Legendre G, Desbleds M, Desbleds M T, Prandi D, Nahum H
J Radiol. 1979 Jun-Jul;60(6-7):387-93.
In the light of 9 cases, the authors study the varioud radiological appearances of postoperative obstructions. These may be early, before the restoration of intestinal transit, or secondary, during the days following the restoration of transit. The authors eliminate late postoperative obstructions from this study. There are various mechanisms of postoperative obstruction: organic obstructions may be due to an adhesion but also to agglutination or incarceration of intestinal loops. Functional obstructions most often accompany a localised area of inflammation.
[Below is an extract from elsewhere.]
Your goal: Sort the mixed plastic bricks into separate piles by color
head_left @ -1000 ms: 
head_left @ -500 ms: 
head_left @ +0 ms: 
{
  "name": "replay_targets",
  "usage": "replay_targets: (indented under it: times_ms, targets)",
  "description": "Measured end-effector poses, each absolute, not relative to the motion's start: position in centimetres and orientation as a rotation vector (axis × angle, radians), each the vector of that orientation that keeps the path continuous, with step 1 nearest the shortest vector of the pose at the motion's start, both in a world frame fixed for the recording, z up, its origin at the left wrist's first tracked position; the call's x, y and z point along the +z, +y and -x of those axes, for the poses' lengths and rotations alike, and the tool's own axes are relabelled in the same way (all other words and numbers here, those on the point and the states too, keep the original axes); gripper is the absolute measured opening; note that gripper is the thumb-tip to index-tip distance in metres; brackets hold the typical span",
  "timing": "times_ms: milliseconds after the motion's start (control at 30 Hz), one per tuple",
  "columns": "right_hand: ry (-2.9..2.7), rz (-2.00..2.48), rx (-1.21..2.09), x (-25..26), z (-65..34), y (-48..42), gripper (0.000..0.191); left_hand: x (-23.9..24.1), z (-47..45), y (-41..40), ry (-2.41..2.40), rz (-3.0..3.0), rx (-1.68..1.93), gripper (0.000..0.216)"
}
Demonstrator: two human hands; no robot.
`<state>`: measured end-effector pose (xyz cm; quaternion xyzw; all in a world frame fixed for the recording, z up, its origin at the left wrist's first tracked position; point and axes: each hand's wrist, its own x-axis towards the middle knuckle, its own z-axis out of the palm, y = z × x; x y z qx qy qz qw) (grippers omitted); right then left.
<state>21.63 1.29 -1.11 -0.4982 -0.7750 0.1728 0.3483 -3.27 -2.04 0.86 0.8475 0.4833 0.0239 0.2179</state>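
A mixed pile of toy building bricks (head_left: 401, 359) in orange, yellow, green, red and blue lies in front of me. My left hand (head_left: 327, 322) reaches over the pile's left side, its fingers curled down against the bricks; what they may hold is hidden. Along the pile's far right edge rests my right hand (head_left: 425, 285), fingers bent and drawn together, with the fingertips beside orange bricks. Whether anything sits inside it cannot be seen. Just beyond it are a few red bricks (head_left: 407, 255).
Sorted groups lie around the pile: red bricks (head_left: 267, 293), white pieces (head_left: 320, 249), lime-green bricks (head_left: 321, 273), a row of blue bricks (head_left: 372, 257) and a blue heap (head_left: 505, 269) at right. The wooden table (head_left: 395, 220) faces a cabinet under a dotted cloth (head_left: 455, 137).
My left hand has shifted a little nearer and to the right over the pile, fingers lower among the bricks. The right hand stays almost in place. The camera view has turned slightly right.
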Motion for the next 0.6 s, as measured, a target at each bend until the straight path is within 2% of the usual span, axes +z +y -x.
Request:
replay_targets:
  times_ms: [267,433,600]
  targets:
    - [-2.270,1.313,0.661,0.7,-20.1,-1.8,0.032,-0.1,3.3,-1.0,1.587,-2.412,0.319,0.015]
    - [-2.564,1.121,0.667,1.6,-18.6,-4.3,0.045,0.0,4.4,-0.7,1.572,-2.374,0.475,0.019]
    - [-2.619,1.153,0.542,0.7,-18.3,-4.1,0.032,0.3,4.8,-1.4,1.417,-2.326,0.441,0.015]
Mixed obstructions are a special feature of the postoperative period: agglutination of loops in contact with an area of inflammation. The authors emphasize the difficulty of radiological interpretation and the frequent disagreement between radiological and surgical findings.
根据9个病例,作者研究了术后梗阻的各种放射学表现。这些梗阻可能是早期的,即在肠道蠕动恢复之前,也可能是继发性的,即在蠕动恢复后的几天内。作者将术后晚期梗阻排除在本研究之外。术后梗阻有多种机制:器质性梗阻可能是由于粘连,也可能是由于肠袢的凝集或嵌顿。功能性梗阻最常伴有局部炎症区域。混合性梗阻是术后时期的一个特殊特征:与炎症区域接触的肠袢凝集。作者强调了放射学解释的困难以及放射学和手术结果之间经常存在的分歧。